Coronavirus: forgotten lessons of the Spanish flu pandemic
There’s a ‘collective amnesia’ in Ireland around the deadly outbreak of 1918-19
A protest in Ballaghaderreen, Co Roscommon against conscription in 1918. The issue of home rule or independence dominated the concerns of that time, not the grave risk to public health. Photograph: Photo12/UIG/Getty Images
In popular history, the period covered by our decade of commemorations is dominated by the first World War, the struggle for independence and the Civil War.
Yet the “Spanish” flu epidemic of 1918-19 resulted in about 25,000 extra deaths in Ireland, many of them young adults. This was almost as many deaths as occurred among the Irish fighting in the first World War, and greatly exceeded the estimated 5,000 who lost their lives in the War of Independence and the Civil War.
Although the individual tragedies of the flu deaths, and of the young families often left behind, affected a large number of people, that story has largely been obliterated from popular memory. The work of historians such as Dr Ida Milne has documented this forgotten tragedy. And President Michael D Higgins, whose uncle died in the epidemic, spoke of “collective amnesia” about it, when he hosted a seminar with relatives of those affected.
The world has learned some lessons from the terrible 1918-19 epidemic, which informs our response to the Covid-19 crisis. We appreciate the truly devastating scale of that pandemic, which was largely unchecked; some estimates suggest that, proportionate to today’s world population, the toll was equivalent to between 200 million and 400 million deaths.
The 1918 flu epidemic began early that year and it appears initially to have been quite mild. However, it returned with a vengeance across the world in the autumn of 1918. The flu initially spread very rapidly through military formations. With the ending of the war, returning troops helped spread it among the civilian population in Ireland and elsewhere.
The last quarter of 1918 saw a very high death rate from the flu, especially in Dublin and Belfast, where an exceptional 0.4 per cent of their populations died from flu. However, up to the end of 1918 there were relatively few deaths in Connacht, probably reflecting low levels of travel.

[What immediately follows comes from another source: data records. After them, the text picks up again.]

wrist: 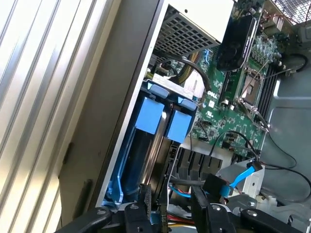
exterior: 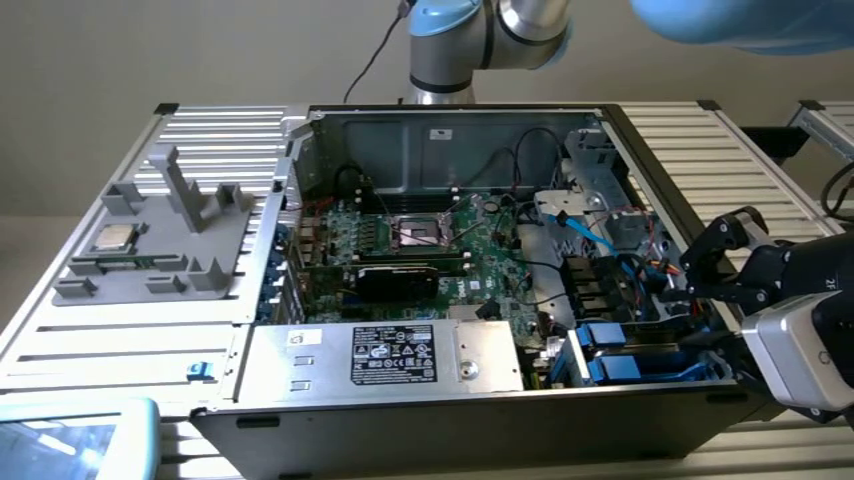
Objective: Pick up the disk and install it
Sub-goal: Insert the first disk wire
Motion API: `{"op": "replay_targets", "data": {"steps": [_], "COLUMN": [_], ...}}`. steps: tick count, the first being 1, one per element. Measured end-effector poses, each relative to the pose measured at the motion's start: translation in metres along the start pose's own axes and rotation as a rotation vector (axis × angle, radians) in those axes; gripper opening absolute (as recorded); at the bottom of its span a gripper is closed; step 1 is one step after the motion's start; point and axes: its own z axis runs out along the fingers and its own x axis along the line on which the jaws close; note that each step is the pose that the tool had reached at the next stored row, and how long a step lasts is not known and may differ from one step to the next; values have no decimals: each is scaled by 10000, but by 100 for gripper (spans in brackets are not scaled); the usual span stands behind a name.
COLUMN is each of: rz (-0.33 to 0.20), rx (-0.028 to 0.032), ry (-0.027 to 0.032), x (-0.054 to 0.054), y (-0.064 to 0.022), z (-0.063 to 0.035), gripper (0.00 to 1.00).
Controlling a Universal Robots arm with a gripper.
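Note:
Two bright blue carriers (wrist: 148, 115) (wrist: 179, 127) stand on edge side by side in the drive bay at the corner of the open computer case (exterior: 467, 420). In the exterior view they are blue blocks (exterior: 611, 352) low on the right. The disk's metal body is mostly hidden inside the bay, and I cannot tell which carrier frames it. My gripper (wrist: 170, 198) hovers just off the bay, by the case's right wall (exterior: 703, 268). Its black fingers (wrist: 141, 206) are open with nothing held between them.
The motherboard (exterior: 427, 245) with its processor socket, a black card and blue and black cables (exterior: 587, 225) fill the case. The large silver box with a black label (exterior: 394, 355) lies at the front. A grey fixture with a small chip (exterior: 114, 238) stands on the ribbed table at the exterior view's left.

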Motion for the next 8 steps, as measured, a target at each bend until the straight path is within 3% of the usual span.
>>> {"op": "replay_targets", "data": {"steps": [8], "rz": [-4], "rx": [11], "ry": [-37], "x": [-11], "y": [23], "z": [11], "gripper": [45]}}
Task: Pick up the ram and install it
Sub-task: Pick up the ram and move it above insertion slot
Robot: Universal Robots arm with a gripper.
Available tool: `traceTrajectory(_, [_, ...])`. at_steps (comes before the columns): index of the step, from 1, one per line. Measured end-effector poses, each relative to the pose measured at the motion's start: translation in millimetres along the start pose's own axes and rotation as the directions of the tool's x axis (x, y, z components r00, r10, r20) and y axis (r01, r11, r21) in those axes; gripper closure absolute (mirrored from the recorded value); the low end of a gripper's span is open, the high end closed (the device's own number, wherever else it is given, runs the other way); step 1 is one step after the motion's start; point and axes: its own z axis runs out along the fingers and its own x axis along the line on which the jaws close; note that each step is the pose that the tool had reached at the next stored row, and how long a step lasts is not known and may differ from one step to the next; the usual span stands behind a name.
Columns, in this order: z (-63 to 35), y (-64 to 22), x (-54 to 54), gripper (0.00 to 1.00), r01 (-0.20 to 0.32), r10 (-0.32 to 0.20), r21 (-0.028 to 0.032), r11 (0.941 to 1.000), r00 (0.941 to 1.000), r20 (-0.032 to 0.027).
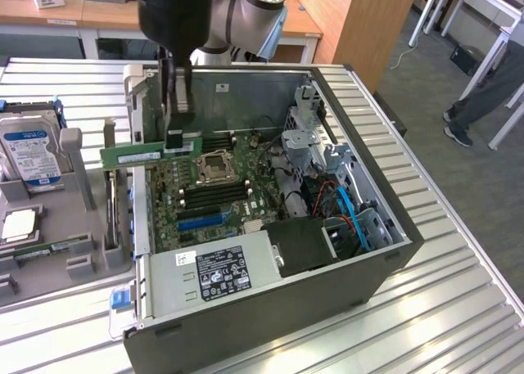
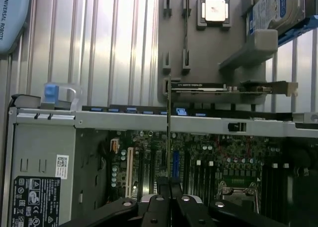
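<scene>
Counting case [image 1: 270, 329]: one, open side up.
Board [image 1: 176, 214]: one, inside case.
Drive [image 1: 33, 153]: one, on tray [image 1: 82, 227].
Gripper [image 1: 179, 137]: one, was clamped shut on ram [image 1: 135, 155] mid-length.
Ram: one held, level, above board by case wall, not seated; similar stick [image 1: 51, 247] lay on tray.
Handling: judged light, stiff, fragile; best held by long edges, off chips and contacts.

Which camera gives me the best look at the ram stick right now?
The exterior view: the ram shows its labelled face, clamped in the gripper. The wrist view sees the ram edge-on, a thin strip.
</scene>
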Motion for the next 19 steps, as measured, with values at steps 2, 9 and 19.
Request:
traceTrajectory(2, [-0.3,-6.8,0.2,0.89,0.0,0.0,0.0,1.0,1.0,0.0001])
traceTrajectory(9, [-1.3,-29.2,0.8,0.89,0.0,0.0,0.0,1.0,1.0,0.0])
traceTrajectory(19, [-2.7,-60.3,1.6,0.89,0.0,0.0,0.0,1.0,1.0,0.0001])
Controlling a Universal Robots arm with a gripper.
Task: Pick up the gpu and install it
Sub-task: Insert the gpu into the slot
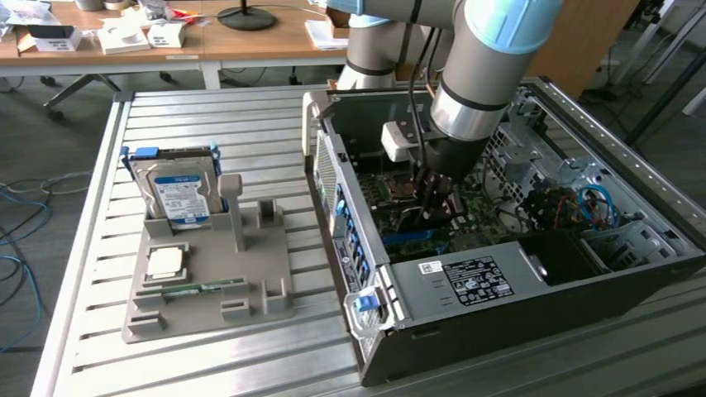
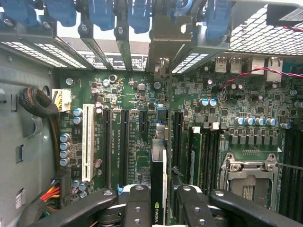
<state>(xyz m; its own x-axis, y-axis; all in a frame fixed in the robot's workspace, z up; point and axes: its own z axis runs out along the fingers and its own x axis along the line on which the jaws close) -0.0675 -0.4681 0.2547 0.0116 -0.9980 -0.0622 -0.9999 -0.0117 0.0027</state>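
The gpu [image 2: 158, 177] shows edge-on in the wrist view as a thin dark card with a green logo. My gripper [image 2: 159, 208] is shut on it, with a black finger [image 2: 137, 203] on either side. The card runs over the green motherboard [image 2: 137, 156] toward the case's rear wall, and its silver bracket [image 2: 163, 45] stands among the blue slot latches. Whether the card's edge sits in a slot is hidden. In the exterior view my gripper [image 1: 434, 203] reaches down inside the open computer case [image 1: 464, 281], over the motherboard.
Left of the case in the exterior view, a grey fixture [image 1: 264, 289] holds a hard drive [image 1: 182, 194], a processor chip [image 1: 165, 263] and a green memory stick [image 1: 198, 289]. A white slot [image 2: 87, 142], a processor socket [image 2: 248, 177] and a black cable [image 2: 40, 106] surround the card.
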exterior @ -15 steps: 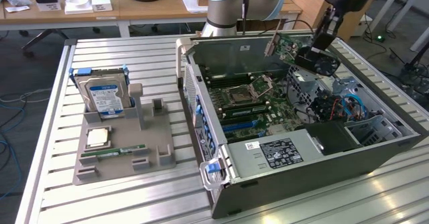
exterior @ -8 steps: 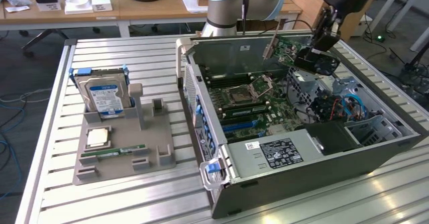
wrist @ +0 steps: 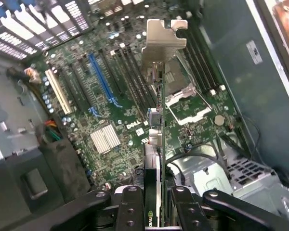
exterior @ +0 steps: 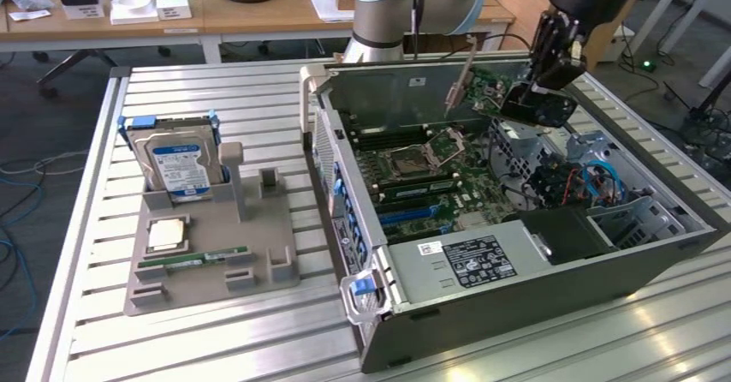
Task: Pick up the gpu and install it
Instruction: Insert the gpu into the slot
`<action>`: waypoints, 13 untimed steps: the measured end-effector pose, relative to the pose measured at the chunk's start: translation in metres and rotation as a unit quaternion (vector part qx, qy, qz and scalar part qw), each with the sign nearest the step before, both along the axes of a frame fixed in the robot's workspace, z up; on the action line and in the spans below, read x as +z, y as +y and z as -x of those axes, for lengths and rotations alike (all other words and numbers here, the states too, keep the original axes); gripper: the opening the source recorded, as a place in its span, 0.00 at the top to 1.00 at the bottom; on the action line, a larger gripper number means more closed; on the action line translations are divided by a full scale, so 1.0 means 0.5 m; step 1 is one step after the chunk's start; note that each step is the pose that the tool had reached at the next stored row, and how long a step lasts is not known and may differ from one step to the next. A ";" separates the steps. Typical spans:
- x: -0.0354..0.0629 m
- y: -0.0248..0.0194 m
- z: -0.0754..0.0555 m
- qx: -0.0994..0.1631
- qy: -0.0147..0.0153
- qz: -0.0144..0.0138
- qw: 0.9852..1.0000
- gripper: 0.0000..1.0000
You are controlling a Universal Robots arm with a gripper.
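Fingers [wrist: 131, 208]: drawn in narrow and clamped on the gpu [wrist: 155, 159], one pad on each flat face. They grip the end opposite the bracket. The gripper [wrist: 154, 202] carries the card edge-on. Judged reason: a grip on the faces leaves the connector edge free and turned toward the board.

Silver bracket [wrist: 164, 41]: at the end farthest from the fingers and clear of the grip. This probably leaves it free to meet the case wall.

Where the gpu is: in the air inside the open computer case [exterior: 514, 262], near the case's far corner on the exterior view's right. It hangs above the motherboard [wrist: 111, 110] and touches only the fingers. It is not seated. The long blue slot [wrist: 103, 79] is empty and lies off to one side of the card's line.

The case lies on its side with the open face up, on the exterior view's right half of the slatted table [exterior: 92, 331]. That likely gives access from above.

Toward the table's edge on the exterior view's left is the grey holder [exterior: 205, 266]. The hard drive [exterior: 177, 164] stands upright at its far end, and the RAM stick [exterior: 194, 258] lies flat nearer the front.
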State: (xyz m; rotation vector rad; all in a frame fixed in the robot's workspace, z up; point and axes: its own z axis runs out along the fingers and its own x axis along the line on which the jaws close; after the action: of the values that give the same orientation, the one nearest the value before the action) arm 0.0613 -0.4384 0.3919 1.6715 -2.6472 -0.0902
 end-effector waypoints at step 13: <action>-0.006 -0.0001 0.000 0.119 0.000 0.000 0.993 0.74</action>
State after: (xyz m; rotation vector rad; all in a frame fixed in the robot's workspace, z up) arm 0.0613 -0.4384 0.3889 1.9694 -2.4251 -0.0876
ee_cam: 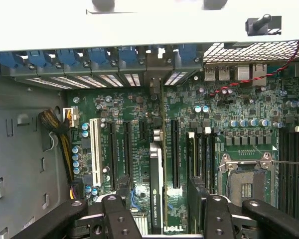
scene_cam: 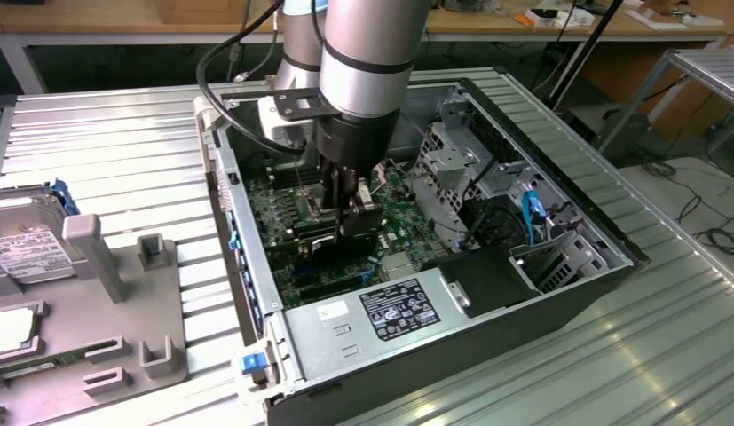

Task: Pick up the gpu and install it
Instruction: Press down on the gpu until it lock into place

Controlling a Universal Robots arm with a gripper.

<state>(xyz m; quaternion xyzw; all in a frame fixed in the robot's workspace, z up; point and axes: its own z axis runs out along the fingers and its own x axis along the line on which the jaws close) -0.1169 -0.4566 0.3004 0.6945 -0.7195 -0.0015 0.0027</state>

The flu outbreak saw the postponement of the 1918 All-Ireland Finals until 1919. The Irish Times of October 28th, 1918 reported that the 88-year-old Sir Charles Cameron, the Tony Holohan of the day, said: “If the public would only wake up to the seriousness of the condition of things and avoid meeting in crowds, the risk of spreading the infection might be minimised.”
Unfortunately, his advice was largely ignored. While many cultural events were cancelled, the campaign for the December 1918 election saw major rallies throughout the country. The issue of home rule or independence dominated the concerns of that time, not the grave risk to public health.
The medical professions were particularly badly affected, with deaths of nursing staff in hospitals such as St Vincent’s and the Richmond. Dr Kathleen Lynn was arrested for her revolutionary activities, but immediately released on condition she would practise medicine, not revolution.
The failure to lock down the country probably played a major role in reigniting the epidemic after Christmas. As a result, while Connacht and rural areas had been spared some of the earlier devastation, the death rate peaked in these areas in the early months of 1919.
Over the two years 1918-19, the flu resulted in the death of almost one in every 100 men and women aged between 25 and 34 in Ireland. There were also heavy death rates in the rest of the population between the ages of 15 and 55.
However, for those over 65 there was very little impact; they seemed to be largely immune.
This time round, while extremely contagious, Covid-19 fortunately seems to have inflicted a much lower death rate as a proportion of the overall population. However, unlike a century ago, the elderly are this time most at risk and the younger generation – those aged under 55 – seem much more resilient, although some deaths among younger people have occurred.
A century ago the political system largely ignored the public health crisis and, in a much less sophisticated economy, the financial costs were dwarfed by the after-effects of the war.
This time round, the political system has taken the epidemic very seriously. While the death toll is likely to be much lower than in 1918-19, the economic costs are going to be huge, even if there is a rapid economic recovery.
I expect this epidemic, with its dramatic impact on daily lives and economic activity going well beyond the families who have lost someone to the virus, is likely to be long remembered in history. Public health will be given much greater priority in the future as we realise how quick and how deadly the spread of infection can be in today’s interconnected world.